:: DATASET CONTENT ::
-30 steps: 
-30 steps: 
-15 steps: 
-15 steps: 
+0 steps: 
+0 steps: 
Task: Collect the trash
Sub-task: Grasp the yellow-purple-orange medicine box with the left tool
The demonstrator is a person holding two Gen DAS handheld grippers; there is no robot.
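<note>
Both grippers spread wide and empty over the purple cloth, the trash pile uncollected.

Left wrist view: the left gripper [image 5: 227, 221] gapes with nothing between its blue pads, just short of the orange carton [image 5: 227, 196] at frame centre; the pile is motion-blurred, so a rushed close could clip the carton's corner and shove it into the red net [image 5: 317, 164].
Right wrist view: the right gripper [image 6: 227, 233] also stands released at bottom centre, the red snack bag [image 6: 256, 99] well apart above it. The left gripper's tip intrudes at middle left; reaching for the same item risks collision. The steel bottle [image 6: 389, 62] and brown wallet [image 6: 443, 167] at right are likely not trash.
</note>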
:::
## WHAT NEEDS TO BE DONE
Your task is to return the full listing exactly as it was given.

## SOLUTION TO THIS PROBLEM
-30 steps: 
-30 steps: 
-15 steps: 
-15 steps: 
+0 steps: 
+0 steps: 
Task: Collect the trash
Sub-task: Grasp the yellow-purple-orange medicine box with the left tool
The demonstrator is a person holding two Gen DAS handheld grippers; there is no robot.
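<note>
Both grippers spread wide and empty over the purple cloth, the trash pile uncollected.

Left wrist view: the left gripper [image 5: 227, 221] gapes with nothing between its blue pads, just short of the orange carton [image 5: 227, 196] at frame centre; the pile is motion-blurred, so a rushed close could clip the carton's corner and shove it into the red net [image 5: 317, 164].
Right wrist view: the right gripper [image 6: 227, 233] also stands released at bottom centre, the red snack bag [image 6: 256, 99] well apart above it. The left gripper's tip intrudes at middle left; reaching for the same item risks collision. The steel bottle [image 6: 389, 62] and brown wallet [image 6: 443, 167] at right are likely not trash.
</note>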

The work on this exercise is finished.